Adil Ekonomik Düzen’de enflasyona çözüm… - 2
Ne diyorduk?
“Kur’an Ayı Ramazan’a bu sene de ulaştık elhamdülillah…” dedik.
“Kur’an Ayı Ramazan boyunca Kur’an Mucizeleri merkezli yazılar yazacağız…
Kur’an kıyamete kadar bütün beşeriyetin her sıkıntılı döneminde kurtarıcı olmaya devam edecek, Kur’an’ı nizam yani sistem olarak benimseyenler kurtuluşa erecek…” dedik.
“Kur’an Nizamı yani genel olarak Adil Düzen ya da özel olarak Adil Ekonomik Düzen, günümüzdeki her türlü sorunları çözüme kavuşturmaya muktedirdir…” dedik.
Nitekim…
İrfan Ersin, Millî Gazete için Erbakan Hoca’nın dile getirdiği “Adil Ekonomik Düzen’de enflasyon nasıl çözümleniyor?” sorusunu cevaplandırdı...
İlgililerin ilgilenmesi dileklerimizle, “Adil Ekonomik Düzen’de enflasyon nasıl çözümleniyor?” sorusunun cevabını içeren çalışmayı okumaya kaldığımız yerden devam…
ADİL EKONOMİK DÜZEN (AED)
Türkiye 1970’li yıllardan 2000’li yılların başına kadar yüksek enflasyon sorunu ile mücadele etmiş, 2003-2018 yılları arasında tek haneli ve düşük çift haneli enflasyon rakamları söz konusu olmuştur. Ancak 2018 yılında fiyatlar genel düzeyi tekrar artış trendine girmiş ve Ocak 2022 yılında son 21 yılın en yüksek enflasyon oranı ile karşı karşıya kalınmıştır.

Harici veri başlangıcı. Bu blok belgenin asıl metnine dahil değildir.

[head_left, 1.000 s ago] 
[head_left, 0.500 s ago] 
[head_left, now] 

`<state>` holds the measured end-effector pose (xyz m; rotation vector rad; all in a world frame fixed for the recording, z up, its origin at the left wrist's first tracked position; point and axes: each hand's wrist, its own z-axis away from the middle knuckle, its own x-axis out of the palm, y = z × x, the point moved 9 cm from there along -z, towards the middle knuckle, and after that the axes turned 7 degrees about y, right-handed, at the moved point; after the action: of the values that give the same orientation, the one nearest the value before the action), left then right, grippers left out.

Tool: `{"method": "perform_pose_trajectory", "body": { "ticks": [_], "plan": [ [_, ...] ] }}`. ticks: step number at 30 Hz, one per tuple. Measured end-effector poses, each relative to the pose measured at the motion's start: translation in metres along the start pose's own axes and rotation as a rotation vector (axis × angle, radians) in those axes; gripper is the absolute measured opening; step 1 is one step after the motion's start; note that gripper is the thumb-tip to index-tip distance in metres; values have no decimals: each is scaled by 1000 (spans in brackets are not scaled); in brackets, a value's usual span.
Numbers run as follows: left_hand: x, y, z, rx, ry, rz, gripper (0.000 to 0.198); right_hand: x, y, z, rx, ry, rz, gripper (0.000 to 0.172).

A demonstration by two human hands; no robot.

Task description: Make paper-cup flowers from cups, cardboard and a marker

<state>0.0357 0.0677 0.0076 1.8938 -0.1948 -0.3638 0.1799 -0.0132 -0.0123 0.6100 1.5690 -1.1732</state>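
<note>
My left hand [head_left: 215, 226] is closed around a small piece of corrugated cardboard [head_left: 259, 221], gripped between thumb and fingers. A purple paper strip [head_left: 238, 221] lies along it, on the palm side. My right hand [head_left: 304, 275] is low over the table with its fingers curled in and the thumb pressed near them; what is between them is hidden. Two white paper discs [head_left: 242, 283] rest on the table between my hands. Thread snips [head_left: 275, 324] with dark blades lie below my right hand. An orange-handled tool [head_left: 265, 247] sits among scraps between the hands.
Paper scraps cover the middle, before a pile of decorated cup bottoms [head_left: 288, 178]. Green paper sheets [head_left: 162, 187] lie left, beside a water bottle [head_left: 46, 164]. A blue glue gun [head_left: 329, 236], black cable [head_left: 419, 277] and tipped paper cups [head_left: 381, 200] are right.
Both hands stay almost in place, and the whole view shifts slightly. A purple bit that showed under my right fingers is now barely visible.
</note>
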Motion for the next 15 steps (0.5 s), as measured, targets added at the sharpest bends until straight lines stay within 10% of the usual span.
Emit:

1980’li yıllarda da rahmetli Turgut Özal’ın politikaları sonucu yüksek faiz-düşük kur meydana gelerek yüksek enflasyon oranlarının oluşması, bütçe açıklarının 80 sonrası dönemde yüksek düzeylerde seyretmesi ve borçların artış göstermesi ekonomiyi krizlere sürüklemiş ve bu sorunlar dönemin siyasetçisi Erbakan Hoca’yı “Adİl Düzen” söylemine itmiştir. Refah Partisi’nde parti programı olarak ifade edilen Adil Ekonomik Düzen (AED), faiz-borç-tüketim ilişkisi içerisinde yönetilen ekonomi yerine faizsiz bir yapı içinde üretimle, devlet-millet iş birliğinde yürütülen bir ekonomik sistem olarak tanımlanmıştır. Erbakan Hoca, RP, FP ve SP dönemlerinde Adİl Düzen söylemine çokça yer vermiş ve bu söylem içinde faizsiz ekonomi vurgusu yapmıştır. Adİl Ekonomik Düzen; devlete biçilen rol, para, vergilendirme sistemi, kredi esasları ve sosyal güvenlik gibi konular üzerinde durmaktadır.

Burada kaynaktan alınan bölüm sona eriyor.